» **Brief**:
Restate each of the lines given below, word for word.

» **Dataset section**:
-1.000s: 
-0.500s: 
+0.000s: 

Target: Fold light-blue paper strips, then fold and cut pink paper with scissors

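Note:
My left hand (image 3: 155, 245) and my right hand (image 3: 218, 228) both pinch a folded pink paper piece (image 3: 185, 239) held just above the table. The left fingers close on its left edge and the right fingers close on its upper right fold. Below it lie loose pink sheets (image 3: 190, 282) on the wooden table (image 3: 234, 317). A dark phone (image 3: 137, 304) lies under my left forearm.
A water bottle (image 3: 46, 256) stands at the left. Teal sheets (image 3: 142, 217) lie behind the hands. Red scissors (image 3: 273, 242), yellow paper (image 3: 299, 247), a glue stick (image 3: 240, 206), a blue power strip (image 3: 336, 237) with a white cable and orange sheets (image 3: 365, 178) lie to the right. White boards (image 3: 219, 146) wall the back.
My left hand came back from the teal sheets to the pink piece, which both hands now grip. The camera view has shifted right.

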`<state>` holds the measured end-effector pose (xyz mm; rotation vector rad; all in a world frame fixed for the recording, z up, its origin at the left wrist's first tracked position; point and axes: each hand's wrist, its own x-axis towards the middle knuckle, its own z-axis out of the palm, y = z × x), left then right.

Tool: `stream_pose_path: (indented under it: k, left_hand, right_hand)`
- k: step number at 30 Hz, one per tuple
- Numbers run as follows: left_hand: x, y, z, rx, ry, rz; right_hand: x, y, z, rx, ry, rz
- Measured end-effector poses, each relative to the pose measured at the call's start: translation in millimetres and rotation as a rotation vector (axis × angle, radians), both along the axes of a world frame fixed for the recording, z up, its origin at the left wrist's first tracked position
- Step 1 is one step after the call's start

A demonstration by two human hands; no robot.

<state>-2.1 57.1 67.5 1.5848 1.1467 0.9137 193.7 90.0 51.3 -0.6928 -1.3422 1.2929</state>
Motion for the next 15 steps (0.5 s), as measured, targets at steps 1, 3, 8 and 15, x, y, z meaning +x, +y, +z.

» **Exercise answer**:
-1.000s: 
-0.500s: 
+0.000s: 

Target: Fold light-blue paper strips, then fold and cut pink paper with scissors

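Note:
My left hand (image 3: 155, 245) and my right hand (image 3: 218, 228) both pinch a folded pink paper piece (image 3: 185, 239) held just above the table. The left fingers close on its left edge and the right fingers close on its upper right fold. Below it lie loose pink sheets (image 3: 190, 282) on the wooden table (image 3: 234, 317). A dark phone (image 3: 137, 304) lies under my left forearm.
A water bottle (image 3: 46, 256) stands at the left. Teal sheets (image 3: 142, 217) lie behind the hands. Red scissors (image 3: 273, 242), yellow paper (image 3: 299, 247), a glue stick (image 3: 240, 206), a blue power strip (image 3: 336, 237) with a white cable and orange sheets (image 3: 365, 178) lie to the right. White boards (image 3: 219, 146) wall the back.
My left hand came back from the teal sheets to the pink piece, which both hands now grip. The camera view has shifted right.
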
`<state>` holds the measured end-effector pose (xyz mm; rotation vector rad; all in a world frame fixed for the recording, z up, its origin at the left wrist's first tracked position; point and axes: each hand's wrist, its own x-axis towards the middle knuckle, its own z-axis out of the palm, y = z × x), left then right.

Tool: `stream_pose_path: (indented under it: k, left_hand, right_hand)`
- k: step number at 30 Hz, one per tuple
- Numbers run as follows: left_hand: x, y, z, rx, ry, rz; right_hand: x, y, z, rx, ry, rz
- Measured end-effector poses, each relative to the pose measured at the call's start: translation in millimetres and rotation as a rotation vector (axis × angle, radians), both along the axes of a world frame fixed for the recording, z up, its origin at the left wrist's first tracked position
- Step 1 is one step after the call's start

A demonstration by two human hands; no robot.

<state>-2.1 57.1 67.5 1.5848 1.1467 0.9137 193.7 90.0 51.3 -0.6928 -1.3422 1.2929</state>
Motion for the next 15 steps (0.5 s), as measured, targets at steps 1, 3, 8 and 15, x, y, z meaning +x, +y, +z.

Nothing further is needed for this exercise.